■ RAW DATA:
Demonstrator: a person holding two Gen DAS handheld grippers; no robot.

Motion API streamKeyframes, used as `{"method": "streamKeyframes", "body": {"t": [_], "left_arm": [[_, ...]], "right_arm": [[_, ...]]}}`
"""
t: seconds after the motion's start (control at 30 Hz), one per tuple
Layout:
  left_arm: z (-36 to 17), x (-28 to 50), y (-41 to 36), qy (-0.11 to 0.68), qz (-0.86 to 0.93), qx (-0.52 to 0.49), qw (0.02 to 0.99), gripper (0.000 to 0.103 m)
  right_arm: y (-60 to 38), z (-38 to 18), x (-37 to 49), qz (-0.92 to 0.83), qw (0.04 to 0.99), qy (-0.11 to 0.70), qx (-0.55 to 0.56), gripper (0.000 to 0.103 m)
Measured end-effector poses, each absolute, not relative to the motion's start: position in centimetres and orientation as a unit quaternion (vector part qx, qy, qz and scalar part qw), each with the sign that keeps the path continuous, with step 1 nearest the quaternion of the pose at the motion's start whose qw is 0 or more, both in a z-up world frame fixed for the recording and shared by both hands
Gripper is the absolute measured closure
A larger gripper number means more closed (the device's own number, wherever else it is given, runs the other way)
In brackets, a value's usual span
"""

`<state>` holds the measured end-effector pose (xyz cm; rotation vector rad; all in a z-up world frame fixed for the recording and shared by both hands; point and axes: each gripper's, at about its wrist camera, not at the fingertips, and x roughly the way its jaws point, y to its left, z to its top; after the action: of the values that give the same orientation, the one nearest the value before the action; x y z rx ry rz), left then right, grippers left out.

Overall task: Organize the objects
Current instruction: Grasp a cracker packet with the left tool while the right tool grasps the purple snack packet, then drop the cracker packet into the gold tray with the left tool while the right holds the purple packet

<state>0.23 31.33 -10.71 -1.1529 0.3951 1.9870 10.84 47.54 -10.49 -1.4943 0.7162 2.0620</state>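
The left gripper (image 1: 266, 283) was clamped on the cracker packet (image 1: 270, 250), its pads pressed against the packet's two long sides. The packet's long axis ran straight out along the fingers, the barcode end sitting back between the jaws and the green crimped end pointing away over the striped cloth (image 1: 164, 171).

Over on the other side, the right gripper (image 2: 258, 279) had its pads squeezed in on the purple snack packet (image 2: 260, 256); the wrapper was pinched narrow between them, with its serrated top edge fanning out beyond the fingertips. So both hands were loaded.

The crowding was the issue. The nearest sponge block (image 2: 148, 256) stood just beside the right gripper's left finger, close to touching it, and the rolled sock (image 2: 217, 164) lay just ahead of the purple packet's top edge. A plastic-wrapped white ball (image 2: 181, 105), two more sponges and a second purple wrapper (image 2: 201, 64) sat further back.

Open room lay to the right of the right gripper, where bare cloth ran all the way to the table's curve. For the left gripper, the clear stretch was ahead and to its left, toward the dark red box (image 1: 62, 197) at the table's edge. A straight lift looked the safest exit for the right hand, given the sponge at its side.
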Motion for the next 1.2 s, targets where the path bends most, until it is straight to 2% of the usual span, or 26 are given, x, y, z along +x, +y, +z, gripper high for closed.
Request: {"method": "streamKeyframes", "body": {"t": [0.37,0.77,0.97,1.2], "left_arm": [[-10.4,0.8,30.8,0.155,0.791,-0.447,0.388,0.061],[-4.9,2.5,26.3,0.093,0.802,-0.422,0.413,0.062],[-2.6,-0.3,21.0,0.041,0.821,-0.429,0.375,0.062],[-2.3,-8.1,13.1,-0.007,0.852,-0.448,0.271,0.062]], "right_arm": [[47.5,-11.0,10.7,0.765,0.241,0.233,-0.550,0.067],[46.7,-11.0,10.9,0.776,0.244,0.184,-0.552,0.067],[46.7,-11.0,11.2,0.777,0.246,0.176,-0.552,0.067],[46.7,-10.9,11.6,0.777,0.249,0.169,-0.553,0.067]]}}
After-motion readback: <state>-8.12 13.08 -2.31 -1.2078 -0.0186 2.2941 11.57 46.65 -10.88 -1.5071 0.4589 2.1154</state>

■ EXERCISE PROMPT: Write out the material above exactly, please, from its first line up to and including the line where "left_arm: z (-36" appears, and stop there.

■ OUTPUT OF THE TASK:
Demonstrator: a person holding two Gen DAS handheld grippers; no robot.

Motion API streamKeyframes, used as `{"method": "streamKeyframes", "body": {"t": [_], "left_arm": [[_, ...]], "right_arm": [[_, ...]]}}`
"""
t: seconds after the motion's start (control at 30 Hz), one per tuple
Layout:
  left_arm: z (-36 to 17), x (-28 to 50), y (-41 to 36), qy (-0.11 to 0.68), qz (-0.86 to 0.93), qx (-0.52 to 0.49), qw (0.02 to 0.99), gripper (0.000 to 0.103 m)

The required output is complete.